If you're willing to settle for all Wikidata items with at least two sitelinks (roughly 11.5 million items), it can be done with five simple WDQS queries (these only return the QIDs though -- no labels):

SELECT?i{VALUES?s{2}?i wikibase:sitelinks?s}

SELECT?i{VALUES?s{3}?i wikibase:sitelinks?s}

(The sitelink counts are implicit for the above two queries and are omitted from the results to help avoid a timeout or error message.) 

SELECT*{VALUES?s{4 7}?i wikibase:sitelinks?s}

SELECT*{VALUES?s{5 6}?i wikibase:sitelinks?s}

SELECT*{VALUES?s{8 9 10 [...] 398 399 400}?i wikibase:sitelinks?s}

(There are a few dozen Wikimedia page-type items that have more than 400 sitelinks; these can be found here: https://www.wikidata.org/wiki/Wikidata:Database_reports/Most_sitelinked_items.)

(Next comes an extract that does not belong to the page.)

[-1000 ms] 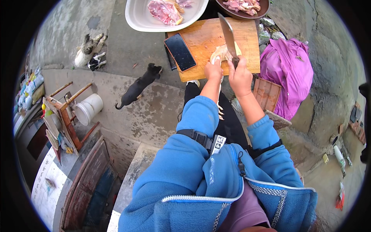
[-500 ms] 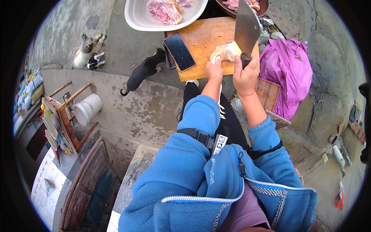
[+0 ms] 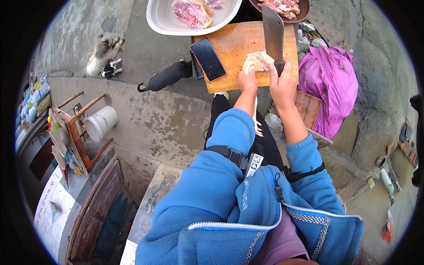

Each of these queries ran successfully for me in about 20-30 seconds and I was able to download the full results as both a TSV and JSON file without any problems.  I had no luck with my attempts to query for the 18.4 million items with only one sitelink, even when using LIMIT and OFFSET.

Hope that helps,


On Tue, Mar 22, 2022 at 5:25 PM <finin@umbc.edu> wrote:
Is there a simple way to get the sitelinks count data for all Wikidata items?  I want to use the data to help rank possible text entity links to Wikidata items

I'm really only interested in counts for items that have at least one (e.g., wikibase:sitelinks value that's >0).  According to statistics I've seen, only about 1/3 of Wikidata items have at least one sitelink.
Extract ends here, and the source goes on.